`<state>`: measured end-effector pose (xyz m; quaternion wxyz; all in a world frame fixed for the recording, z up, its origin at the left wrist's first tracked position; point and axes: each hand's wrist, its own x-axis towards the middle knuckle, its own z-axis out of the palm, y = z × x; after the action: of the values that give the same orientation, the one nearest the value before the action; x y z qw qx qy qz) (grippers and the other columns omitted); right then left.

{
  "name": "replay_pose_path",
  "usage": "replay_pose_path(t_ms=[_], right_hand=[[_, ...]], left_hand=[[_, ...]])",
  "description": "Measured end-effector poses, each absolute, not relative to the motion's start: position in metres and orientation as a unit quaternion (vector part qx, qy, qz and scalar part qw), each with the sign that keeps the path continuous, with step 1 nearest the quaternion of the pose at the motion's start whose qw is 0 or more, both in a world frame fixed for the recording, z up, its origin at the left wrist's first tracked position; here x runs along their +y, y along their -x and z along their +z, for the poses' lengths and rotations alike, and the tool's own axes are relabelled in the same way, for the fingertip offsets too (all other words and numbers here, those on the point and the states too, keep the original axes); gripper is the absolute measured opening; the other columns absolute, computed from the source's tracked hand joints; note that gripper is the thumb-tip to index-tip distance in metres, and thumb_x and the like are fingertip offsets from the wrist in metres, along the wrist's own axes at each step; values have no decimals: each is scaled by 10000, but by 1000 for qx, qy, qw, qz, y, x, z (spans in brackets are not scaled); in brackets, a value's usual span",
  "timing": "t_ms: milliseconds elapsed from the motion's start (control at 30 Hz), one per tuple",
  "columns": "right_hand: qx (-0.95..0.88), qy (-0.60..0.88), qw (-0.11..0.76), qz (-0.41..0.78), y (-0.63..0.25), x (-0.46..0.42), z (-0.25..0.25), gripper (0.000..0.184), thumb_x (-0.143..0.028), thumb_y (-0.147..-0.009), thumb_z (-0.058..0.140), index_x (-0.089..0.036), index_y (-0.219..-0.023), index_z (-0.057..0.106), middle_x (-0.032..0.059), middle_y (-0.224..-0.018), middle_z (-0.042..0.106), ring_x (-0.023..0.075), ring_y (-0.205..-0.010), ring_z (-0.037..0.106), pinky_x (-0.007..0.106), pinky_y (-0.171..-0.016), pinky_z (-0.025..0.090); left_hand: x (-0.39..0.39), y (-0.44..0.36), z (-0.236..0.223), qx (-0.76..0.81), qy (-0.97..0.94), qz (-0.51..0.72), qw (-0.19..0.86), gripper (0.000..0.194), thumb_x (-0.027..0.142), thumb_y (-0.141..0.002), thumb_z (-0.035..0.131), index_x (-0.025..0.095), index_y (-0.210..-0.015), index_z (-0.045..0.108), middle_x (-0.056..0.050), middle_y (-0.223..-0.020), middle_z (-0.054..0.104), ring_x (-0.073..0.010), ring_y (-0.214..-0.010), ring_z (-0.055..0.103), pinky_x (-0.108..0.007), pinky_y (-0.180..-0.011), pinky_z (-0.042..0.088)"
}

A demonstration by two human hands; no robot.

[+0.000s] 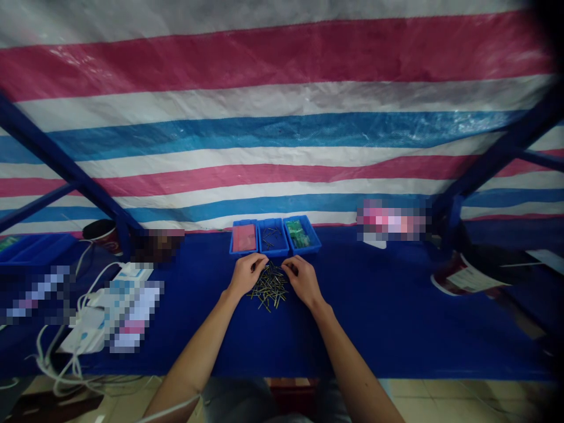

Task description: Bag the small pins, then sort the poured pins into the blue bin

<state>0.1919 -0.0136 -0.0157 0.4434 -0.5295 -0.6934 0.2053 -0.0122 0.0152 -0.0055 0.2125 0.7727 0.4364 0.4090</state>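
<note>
A loose pile of thin, dark, metallic pins or nails [269,289] lies on the blue tabletop; their exact kind is too small to tell. My left hand [245,276] rests at the pile's far left edge, thumb and fingertips pinched together. Opposite it, at the far right edge, my right hand [303,278] has its fingers closed in a similar pinch. Whatever sits between the fingertips of either hand is too small to make out. Just beyond the hands, the middle blue tray [272,251] holds several of the same thin pieces.
Beside the middle tray stand a left tray [233,249] with a pink pad and a right tray [315,238] with green packets. White power strips [90,329] and cables lie at left. A dark red tub [467,276] is at right. Striped sheeting [282,135] hangs behind.
</note>
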Motion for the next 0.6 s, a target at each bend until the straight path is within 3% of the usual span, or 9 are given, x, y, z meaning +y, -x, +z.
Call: replay_pose_path(t_ms=[167,400,600], right_hand=[[-710,476,471,218,-181,-22,-7,150,-252,-966,543,-219,-887,667,14,-787,584,160,-659,542,273,-641,416],[-715,457,483,216,-174,-28,-4,179,-266,-998,511,-219,-906,658,31,-825,605,165,-692,568,271,-671,446],[-704,452,496,234,-174,-29,-2,207,-289,-1016,483,-223,-942,664,52,-894,642,182,-784,620,278,-754,479]], left_hand=[[16,12,-9,406,-796,399,208,238,382,-917,639,178,-988,740,-3,-687,632,-113,-573,525,-231,-595,429],[14,11,-5,359,-818,400,206,212,353,-925,636,184,-926,764,-46,-816,690,-112,-613,563,-238,-606,463],[9,6,1,353,-825,397,194,236,366,-921,640,165,-895,759,-54,-784,688,-111,-599,552,-243,-595,471]])
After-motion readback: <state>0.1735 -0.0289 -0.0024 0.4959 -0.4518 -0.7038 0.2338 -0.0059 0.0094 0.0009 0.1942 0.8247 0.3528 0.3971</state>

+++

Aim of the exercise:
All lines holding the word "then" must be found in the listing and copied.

Output below:
`<state>`: measured end-effector pose (xyz m; quaternion wxyz; all in a world frame fixed for the recording, z up, its origin at the left wrist's first tracked position; point and axes: each hand's wrist, its own x-axis towards the middle knuckle, its own z-axis out of the palm, y = z × x; after the action: of the values that give the same orientation, the one nearest the value before the action; x y z qw qx qy qz) (grippers and the other columns omitted); right then left.
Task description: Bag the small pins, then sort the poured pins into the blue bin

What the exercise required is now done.